Such plants, along with other aggressors such as Japanese honeysuckle, multiflora rose, Callery pear, crown vetch, Asian bittersweet vine, and glossy buckthorn, spread via pollen and birds who eat and drop the seeds, says Bryan, of Springfield Township. He's a former board member of the Ohio Invasive Plants Council (see www.oipc.org for more information about invasives).

The Perennial Exchange, now in its fourth year, was started by gardeners to share their green wealth and beautify the region.

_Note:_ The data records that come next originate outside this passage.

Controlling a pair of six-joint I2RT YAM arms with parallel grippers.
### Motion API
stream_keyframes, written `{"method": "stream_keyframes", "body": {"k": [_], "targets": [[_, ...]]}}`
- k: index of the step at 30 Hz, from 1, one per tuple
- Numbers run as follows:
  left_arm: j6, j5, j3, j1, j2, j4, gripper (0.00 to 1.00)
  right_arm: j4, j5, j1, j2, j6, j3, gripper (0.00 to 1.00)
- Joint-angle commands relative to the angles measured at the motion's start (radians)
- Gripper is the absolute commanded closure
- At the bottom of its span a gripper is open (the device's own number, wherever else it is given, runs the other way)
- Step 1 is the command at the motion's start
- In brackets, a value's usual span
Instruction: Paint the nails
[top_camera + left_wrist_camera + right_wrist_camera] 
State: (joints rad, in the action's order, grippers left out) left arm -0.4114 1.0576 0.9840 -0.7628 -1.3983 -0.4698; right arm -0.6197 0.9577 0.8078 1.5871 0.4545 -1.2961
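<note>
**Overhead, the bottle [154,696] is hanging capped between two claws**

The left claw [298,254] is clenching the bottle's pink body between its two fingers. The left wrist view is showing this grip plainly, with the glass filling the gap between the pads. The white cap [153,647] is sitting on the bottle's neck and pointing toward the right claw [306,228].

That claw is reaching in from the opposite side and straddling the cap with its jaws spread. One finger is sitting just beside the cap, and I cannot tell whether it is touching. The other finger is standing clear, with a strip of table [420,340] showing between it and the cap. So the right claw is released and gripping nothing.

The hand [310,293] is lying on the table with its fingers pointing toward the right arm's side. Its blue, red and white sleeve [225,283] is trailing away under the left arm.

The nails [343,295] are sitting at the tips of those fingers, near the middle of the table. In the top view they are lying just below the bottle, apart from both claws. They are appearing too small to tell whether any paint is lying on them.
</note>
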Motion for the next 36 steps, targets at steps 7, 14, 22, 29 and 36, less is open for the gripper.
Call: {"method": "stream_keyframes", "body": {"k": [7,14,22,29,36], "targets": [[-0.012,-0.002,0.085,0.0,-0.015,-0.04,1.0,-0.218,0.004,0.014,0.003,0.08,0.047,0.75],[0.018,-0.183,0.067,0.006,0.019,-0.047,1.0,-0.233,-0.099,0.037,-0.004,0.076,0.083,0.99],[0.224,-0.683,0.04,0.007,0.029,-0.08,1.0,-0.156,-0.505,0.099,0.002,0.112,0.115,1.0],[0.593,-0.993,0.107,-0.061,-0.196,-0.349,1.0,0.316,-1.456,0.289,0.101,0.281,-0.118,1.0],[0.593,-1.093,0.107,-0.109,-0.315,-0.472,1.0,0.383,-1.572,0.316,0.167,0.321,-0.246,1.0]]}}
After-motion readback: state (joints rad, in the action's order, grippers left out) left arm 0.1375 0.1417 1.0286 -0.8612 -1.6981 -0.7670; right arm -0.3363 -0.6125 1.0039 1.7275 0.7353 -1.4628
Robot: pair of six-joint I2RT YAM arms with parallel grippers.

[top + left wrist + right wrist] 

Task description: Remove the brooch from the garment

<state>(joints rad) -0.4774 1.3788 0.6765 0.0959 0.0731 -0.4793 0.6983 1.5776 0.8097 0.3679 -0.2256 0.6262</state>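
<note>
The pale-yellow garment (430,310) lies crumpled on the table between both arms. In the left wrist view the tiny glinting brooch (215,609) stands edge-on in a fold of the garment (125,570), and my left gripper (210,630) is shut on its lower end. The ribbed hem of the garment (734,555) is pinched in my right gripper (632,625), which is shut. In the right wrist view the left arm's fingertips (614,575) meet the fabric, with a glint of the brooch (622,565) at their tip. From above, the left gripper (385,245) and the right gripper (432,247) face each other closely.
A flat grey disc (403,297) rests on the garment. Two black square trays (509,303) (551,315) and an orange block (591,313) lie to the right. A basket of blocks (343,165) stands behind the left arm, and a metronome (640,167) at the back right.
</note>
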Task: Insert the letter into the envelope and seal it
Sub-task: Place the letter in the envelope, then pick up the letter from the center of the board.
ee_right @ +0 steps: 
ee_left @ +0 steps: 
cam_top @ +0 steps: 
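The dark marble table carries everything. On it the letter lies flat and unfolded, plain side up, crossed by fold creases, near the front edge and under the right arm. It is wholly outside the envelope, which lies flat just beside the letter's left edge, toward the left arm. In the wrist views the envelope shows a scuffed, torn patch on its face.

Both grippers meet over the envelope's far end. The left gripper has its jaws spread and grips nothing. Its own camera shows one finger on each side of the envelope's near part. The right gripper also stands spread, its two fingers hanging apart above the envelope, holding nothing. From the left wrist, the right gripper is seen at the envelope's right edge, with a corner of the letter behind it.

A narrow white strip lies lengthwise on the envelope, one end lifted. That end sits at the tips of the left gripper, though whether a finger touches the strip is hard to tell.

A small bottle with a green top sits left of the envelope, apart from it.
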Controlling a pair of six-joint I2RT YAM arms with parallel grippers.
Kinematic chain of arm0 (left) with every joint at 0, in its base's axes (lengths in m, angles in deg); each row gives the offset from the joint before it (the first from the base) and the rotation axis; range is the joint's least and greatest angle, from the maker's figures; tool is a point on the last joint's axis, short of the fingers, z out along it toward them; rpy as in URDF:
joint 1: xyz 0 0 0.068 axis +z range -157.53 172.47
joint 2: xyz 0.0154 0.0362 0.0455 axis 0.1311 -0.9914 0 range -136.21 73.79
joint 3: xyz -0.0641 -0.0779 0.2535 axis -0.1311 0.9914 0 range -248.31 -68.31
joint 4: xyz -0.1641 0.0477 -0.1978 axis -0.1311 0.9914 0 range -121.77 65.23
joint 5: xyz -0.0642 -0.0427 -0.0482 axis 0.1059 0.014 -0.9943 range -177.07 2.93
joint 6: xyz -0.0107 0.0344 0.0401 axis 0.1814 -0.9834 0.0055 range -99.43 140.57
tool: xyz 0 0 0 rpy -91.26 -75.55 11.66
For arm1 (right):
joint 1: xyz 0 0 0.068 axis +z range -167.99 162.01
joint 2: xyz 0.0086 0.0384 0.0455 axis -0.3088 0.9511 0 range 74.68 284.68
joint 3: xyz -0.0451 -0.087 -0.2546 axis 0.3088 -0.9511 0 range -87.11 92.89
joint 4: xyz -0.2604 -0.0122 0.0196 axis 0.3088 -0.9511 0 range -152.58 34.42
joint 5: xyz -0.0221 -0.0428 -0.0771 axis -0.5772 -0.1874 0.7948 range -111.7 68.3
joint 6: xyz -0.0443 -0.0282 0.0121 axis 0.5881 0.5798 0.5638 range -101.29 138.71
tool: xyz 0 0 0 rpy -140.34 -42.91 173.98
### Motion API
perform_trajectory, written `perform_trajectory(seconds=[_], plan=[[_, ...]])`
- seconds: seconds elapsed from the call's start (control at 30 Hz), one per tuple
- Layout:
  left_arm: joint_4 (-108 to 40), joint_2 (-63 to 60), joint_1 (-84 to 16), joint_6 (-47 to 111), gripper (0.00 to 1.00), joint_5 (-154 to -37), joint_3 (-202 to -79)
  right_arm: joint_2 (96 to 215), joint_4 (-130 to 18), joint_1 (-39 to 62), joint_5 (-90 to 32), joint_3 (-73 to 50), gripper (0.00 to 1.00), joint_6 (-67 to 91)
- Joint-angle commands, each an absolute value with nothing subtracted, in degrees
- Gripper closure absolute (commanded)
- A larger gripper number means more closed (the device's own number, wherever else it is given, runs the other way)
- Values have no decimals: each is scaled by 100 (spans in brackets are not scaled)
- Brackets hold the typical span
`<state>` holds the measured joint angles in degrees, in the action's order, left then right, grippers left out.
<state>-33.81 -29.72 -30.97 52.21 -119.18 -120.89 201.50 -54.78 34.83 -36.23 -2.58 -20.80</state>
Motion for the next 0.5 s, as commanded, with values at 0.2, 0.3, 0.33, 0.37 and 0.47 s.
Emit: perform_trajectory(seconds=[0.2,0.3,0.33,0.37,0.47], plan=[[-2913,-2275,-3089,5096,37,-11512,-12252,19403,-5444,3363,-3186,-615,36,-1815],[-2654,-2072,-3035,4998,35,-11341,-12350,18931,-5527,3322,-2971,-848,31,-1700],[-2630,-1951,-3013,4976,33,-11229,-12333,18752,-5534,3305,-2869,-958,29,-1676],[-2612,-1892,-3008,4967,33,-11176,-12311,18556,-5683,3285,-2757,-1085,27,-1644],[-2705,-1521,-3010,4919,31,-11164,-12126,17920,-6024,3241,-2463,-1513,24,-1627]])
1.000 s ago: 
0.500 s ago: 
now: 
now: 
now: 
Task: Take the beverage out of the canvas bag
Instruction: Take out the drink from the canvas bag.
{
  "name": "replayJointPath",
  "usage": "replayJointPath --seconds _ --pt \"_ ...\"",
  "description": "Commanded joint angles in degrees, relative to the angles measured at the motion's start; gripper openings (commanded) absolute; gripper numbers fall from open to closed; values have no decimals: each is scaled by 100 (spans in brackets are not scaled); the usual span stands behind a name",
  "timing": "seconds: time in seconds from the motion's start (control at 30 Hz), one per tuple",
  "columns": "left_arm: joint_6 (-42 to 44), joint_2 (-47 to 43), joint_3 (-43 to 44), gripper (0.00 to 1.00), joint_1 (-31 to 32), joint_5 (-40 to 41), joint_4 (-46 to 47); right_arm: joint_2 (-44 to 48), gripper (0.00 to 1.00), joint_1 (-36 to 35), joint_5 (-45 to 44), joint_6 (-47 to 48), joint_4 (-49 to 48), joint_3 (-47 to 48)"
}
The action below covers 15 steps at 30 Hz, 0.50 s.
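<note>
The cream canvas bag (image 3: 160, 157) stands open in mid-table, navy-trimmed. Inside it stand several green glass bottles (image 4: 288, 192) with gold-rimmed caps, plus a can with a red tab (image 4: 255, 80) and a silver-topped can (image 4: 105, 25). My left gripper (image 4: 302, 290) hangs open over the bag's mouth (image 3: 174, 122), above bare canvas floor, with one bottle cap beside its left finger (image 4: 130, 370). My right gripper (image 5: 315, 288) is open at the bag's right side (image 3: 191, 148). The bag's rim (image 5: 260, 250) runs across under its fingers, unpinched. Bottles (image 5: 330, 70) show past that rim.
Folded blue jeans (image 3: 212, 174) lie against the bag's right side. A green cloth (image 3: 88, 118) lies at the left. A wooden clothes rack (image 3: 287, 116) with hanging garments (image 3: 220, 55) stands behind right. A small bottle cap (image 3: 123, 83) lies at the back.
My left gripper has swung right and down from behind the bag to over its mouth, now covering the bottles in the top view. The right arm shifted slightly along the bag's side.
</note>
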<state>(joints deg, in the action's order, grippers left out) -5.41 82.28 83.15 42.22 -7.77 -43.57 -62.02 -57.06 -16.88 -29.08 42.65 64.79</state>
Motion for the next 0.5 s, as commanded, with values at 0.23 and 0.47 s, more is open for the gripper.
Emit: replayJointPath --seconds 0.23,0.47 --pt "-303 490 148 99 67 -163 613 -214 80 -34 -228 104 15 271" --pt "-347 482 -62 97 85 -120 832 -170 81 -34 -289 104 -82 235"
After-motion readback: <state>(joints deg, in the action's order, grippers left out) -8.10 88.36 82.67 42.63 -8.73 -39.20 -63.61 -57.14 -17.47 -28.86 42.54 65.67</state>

It has distributed 500 to 700 plants and garden items at each of its spring and fall (Oct. 4, 2008) events.

Drop-off is from 8 to 10 a.m., and the exchange itself is from 10 to 11:30 a.m. at the Original Sub Shop parking lot, 402 Broadway St., near the Amtrak station. People receive tickets to exchange for plants.

Bring healthy, weed-free plants labeled and in pots or bags. Not welcome are highly invasive species such as mint and ribbon grass. Even if you come empty-handed, you can leave with something.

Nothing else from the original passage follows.